Conclusions and Future Work

This project allowed me to explore a specific speech synthesis algorithm at the forefront of speech processing. I successfully implemented the algorithm and created a practical script for users to experiment with. While MATLAB’s shortcomings made me adjust my project, I still maintained my previously mentioned goals.
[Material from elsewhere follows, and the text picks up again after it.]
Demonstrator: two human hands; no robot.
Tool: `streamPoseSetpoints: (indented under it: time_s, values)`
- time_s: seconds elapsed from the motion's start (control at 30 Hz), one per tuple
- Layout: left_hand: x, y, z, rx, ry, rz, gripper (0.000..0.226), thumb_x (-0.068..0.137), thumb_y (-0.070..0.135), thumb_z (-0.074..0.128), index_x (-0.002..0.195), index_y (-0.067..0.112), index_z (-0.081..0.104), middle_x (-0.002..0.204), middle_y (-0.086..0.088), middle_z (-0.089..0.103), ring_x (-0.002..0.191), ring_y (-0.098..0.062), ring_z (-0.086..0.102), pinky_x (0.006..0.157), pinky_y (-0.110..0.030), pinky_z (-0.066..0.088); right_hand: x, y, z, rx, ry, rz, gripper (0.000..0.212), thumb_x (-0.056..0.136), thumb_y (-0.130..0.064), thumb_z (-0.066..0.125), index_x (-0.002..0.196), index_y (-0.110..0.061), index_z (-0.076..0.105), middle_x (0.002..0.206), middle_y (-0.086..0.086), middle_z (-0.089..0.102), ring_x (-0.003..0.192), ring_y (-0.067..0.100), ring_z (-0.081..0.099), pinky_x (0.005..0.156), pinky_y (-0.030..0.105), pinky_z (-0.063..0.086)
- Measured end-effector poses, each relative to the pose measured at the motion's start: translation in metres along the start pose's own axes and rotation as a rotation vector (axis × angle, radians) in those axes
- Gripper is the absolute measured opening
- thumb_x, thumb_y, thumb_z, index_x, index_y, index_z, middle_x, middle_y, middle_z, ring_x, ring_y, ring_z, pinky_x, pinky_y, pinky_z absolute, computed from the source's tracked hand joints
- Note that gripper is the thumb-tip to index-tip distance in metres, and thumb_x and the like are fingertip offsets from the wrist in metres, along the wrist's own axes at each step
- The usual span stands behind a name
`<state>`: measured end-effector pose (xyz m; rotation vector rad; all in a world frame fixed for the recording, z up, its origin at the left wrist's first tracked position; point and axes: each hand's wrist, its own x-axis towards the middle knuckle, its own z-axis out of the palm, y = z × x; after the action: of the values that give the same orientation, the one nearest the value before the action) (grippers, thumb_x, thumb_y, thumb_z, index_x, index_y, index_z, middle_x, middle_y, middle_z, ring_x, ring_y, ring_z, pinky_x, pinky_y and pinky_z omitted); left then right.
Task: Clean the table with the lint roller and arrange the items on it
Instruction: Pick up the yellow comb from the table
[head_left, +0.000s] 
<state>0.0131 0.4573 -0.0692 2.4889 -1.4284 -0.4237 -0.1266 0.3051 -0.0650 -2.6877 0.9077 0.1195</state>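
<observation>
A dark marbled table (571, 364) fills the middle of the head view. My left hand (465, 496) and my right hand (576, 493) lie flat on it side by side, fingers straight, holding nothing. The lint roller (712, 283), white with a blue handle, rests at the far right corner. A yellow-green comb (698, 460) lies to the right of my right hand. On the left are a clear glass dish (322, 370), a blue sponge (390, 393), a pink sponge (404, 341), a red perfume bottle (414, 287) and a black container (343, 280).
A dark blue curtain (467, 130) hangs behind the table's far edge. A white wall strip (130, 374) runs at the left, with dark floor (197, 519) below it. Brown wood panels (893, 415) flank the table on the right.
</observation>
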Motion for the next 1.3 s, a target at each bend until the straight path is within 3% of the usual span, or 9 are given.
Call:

In future work, I would like to keep exploring different speech synthesis techniques beyond LPC. I could look into formant-based synthesis and even machine learning methods for speech synthesis with Hidden Markov Models and Deep Learning. I would also like to add more features to this script specifically, like pitch bending. To get the GUI that I want, I would have to transfer this project off MATLAB into a different programming language, such as C++ or Python.

References

MathWorks. 2022. “LPC Analysis and Synthesis of Speech.” MathWorks. Accessed April 7, 2022. https://www.mathworks.com/help/dsp/ug/lpc-analysis-and-synthesis-of-speech.html.

MathWorks. 2022. “Record from sound card.” MathWorks. Accessed April 9, 2022. https://www.mathworks.com/help/audio/ref/audiodevicereader-system-object.html.

O’Shaughnessy, Douglas. 1998. “Linear Predictive Coding.” IEEE Potentials 7 (1): 29-32.

Sawant, G., A. Singh, K. Kadam, R. Mazarello, and P. Dumane. 2010. “Speech Synthesis Using LPC.” In Proceedings of the International Conference and Workshop of Emerging Trends in Technology, 515-517.